Difficilmente però il risultato finale si discosterà da quello tracciato dalla Commissione a fine 2020 e licenziato ieri dall’aula di Bruxelles con una serie di emendamenti restrittivi.

Il tema, dal punto di vista tecnico, è l’aggiornamento della direttiva sul commercio elettronico 31 del 2000, norma fondata sul principio della neutralità (cioè «non responsabilità») del fornitore dei servizi di rete: una regola di lassaiz faire pensata negli Usa agli albori di Internet per lanciare l’economia digitale ma che, con lo sviluppo successivo delle tecnologie del web - in particolare social network e piattaforme online, assenti 20 anni fa - ha permesso la crescita dei giganti digitali anche fuori dal perimetro dei principi di diritto dell’Unione.

Il controllo sui giganti di Internet

Non a caso la relatrice del testo, Christel Schaldemose, ha sottolineato in aula che «stiamo riprendendo il controllo sui giganti di Internet, condurremo una lotta fondamentale contro il far west che è diventato il mondo digitale». Posizione a cui ha fatto eco Thierry Breton, commissario europeo per il Mercato interno, secondo cui «la mancanza di controllo sulle decisioni di una manciata di grandi piattaforme non era più tollerabile.

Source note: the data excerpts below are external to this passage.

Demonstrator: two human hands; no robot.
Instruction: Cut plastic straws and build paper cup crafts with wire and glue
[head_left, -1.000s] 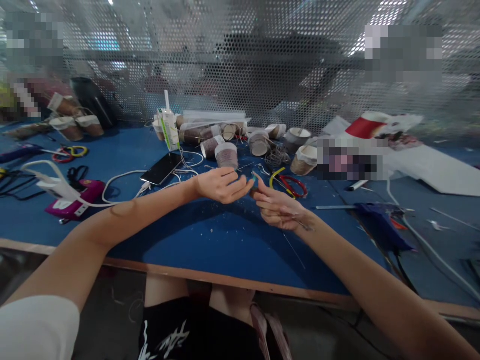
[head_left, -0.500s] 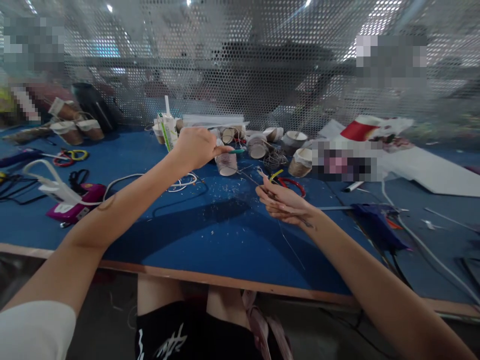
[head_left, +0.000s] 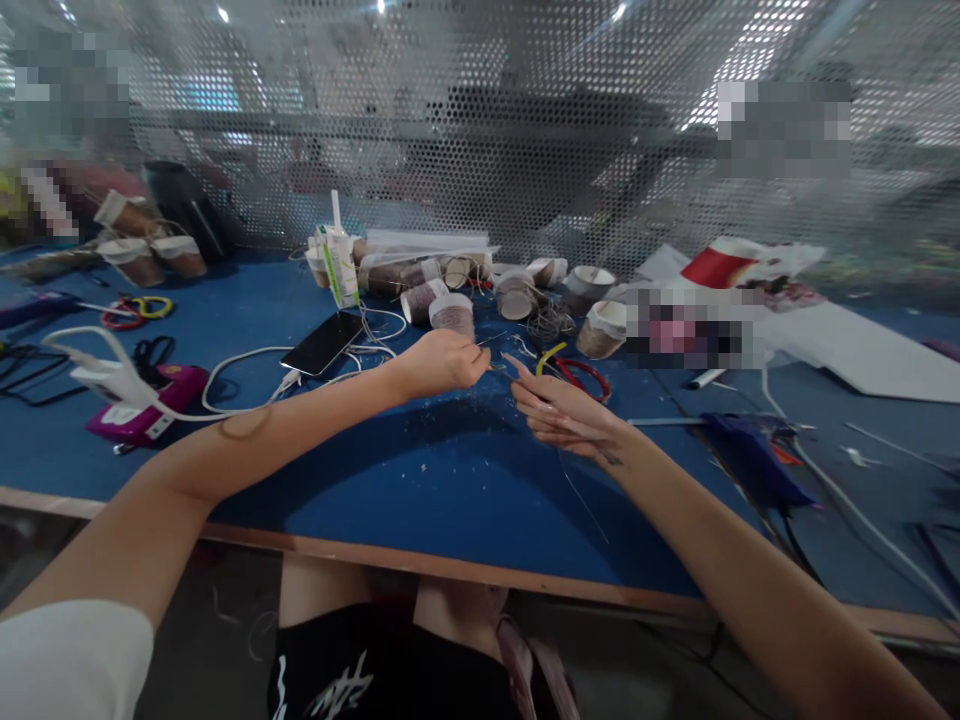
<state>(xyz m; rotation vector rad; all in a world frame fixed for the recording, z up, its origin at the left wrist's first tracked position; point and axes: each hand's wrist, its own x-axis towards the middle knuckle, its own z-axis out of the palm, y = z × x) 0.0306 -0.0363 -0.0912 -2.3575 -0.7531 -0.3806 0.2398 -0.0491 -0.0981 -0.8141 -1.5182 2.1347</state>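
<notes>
My left hand point(head_left: 450, 361) is closed in a pinch just in front of an upright whitish cup-shaped spool point(head_left: 453, 313). A small greenish piece point(head_left: 496, 367) shows at its fingertips, too small to name, and a thin dark strand sticks out above them. Close by on the right, my right hand point(head_left: 559, 408) has its fingers curled round thin wire, mostly hidden in the palm. One fine wire point(head_left: 585, 502) trails below this hand over the blue table. The two hands' fingertips are a short gap apart. Red-and-yellow-handled scissors point(head_left: 583, 378) lie just beyond the right hand.
Several wrapped cups and spools point(head_left: 517, 294) and a tangled wire coil point(head_left: 551, 322) stand behind my hands. A phone point(head_left: 322, 343), white cables and a purple power strip point(head_left: 146, 405) lie left. A blue glue gun point(head_left: 757, 455) and white board point(head_left: 870, 340) are right. Perforated metal closes the back.
My left hand has come down and toward me, from above the whitish spool to beside my right hand's fingertips. The phone and spools behind it are now uncovered. My right hand has barely moved.
</notes>
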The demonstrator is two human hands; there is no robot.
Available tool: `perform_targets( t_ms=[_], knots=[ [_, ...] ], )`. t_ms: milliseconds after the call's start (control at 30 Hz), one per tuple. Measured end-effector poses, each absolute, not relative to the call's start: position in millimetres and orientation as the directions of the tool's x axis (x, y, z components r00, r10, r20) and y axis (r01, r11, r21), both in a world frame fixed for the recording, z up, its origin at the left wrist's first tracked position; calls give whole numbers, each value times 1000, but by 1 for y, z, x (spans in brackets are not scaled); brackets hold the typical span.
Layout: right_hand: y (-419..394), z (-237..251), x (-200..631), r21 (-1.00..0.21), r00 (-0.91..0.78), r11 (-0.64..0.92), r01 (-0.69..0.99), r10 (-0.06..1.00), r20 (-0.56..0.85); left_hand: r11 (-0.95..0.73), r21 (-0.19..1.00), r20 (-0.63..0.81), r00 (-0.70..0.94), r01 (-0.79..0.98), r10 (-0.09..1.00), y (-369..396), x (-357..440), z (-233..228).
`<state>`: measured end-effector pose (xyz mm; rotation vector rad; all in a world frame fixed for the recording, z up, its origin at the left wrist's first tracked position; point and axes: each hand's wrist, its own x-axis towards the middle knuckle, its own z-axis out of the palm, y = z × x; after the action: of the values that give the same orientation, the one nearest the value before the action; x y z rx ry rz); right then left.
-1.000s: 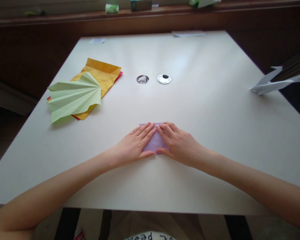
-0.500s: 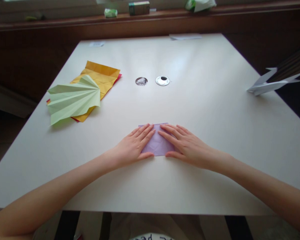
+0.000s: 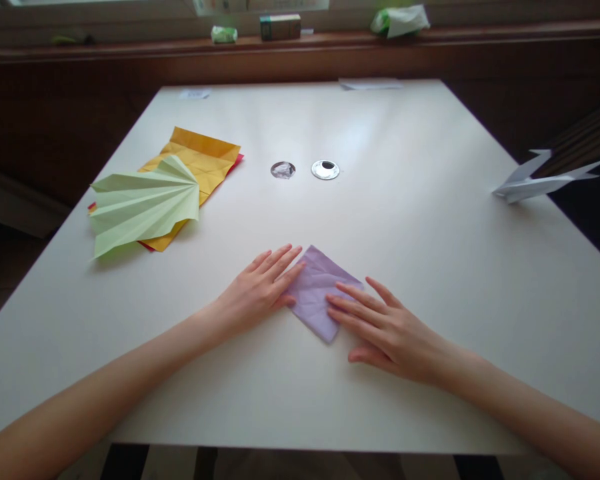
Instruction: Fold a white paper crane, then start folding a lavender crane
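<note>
A folded, creased sheet of purple paper (image 3: 315, 287) lies flat on the white table (image 3: 260, 393), turned at an angle with one corner toward me. My left hand (image 3: 267, 280) rests at its left edge, fingers stretched out and fingertips touching it. On its right part lie the fingertips of my right hand (image 3: 380, 323), fingers spread and thumb apart on the table side. Both hands cover small parts of the paper's edges.
Pleated light green paper (image 3: 150, 200) overlaps yellow paper (image 3: 207, 160) at the left, with red showing beneath. A white folded paper figure (image 3: 535, 187) stands near the right edge. Two round table inserts (image 3: 325, 169) sit mid-table. A small box (image 3: 280, 27) is on the sill.
The purple paper has turned from square-on to an angled position. My right hand has moved toward me and slightly right; my left hand has shifted slightly left. The view has tilted a little.
</note>
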<state>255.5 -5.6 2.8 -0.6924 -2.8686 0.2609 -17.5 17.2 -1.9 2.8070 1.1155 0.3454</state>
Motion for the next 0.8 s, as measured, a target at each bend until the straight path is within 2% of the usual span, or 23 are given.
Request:
perform_targets(
  t_ms=[67,133,200,267,367,533,633,800],
  knots=[
    [-10,7,251,-265,-898,892,367,414,150,-718,177,236,679,673,695,15,-17,0],
    [-8,10,247,-314,-918,903,292,357,173,-749,206,227,714,630,663,12,-15,0],
    [0,12,244,-333,-910,902,276,356,212,-758,238,191,735,608,650,11,-13,-2],
    [12,10,244,-309,-872,889,338,420,253,-749,256,133,745,612,654,14,-13,-4],
    [29,3,245,-260,-855,867,425,479,199,-742,262,45,760,617,648,19,-13,-6],
    [31,-5,245,-210,-810,817,537,569,144,-722,234,80,727,651,682,11,-9,-5],
    [30,-2,244,-276,-759,778,564,620,196,-753,275,25,779,598,627,1,-8,-4],
    [39,2,241,-387,-501,573,722,820,277,-725,335,-8,771,602,636,0,-12,-2]
  ],
)
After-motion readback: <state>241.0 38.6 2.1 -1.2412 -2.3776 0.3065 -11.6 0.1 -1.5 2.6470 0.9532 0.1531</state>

Creeremo un sistema innovativo, con un principio semplice: tutto ciò che è vietato offline è vietato online».

La terza via Ue per il web

La terza via Ue per il web, come è stata definita, a metà tra il liberismo sfrenato degli Usa e il dirigismo del regime cinese è una proposta di regolamento che responsabilizza le big-tech, motori di ricerca compresi.

Pur ribadendo il principio della non esigibilità (divieto) del controllo automatizzato su ciò che avviene nell’ambiente digitale, il Parlamento impone agli oligopolisti della rete doveri di vigilanza molto più marcati e di intervento molto più rapidi per la rimozione dei contenuti da considerare illeciti (in base a policy comunitarie da condividere), o in violazione di diritti altrui.

Alle piattaforme di commercio elettronico verrà chiesta un’attenzione maggiore nel selezionare e individuare i partner (in sostanza i venditori), a pena di un coinvolgimento nella responsabilità sul prodotto/servizio intermediato.

Novità per i contenuti di informazione

Quanto alla manipolazione dei contenuti di informazione, oltre alla maggiore diligenza di chi intermedia (social network e motori di ricerca), il regolamento riconosce il ruolo di enti e associazioni con particolari requisiti nelle vesti di segnalatori qualificati, cioè cacciatori di fake news con licenza di “diffidare”. Il limite soglia per individuare i potenziali megafoni di fake, target della legge, sono le piattaforme che raggiungono mensilmente 45 milioni di utenti (il 10% della popolazione).

Nei lunghi “considerando” c’è poi una sezione anche per la protezione della profilazione degli utenti a fini pubblicitari. Obiettivi epocali, quelli del Parlamento Ue, che però non soddisfano ancora l’organizzazione dei consumatori europei (Beuc), secondo cui Bruxelles «non ha fatto ancora tutto il necessario».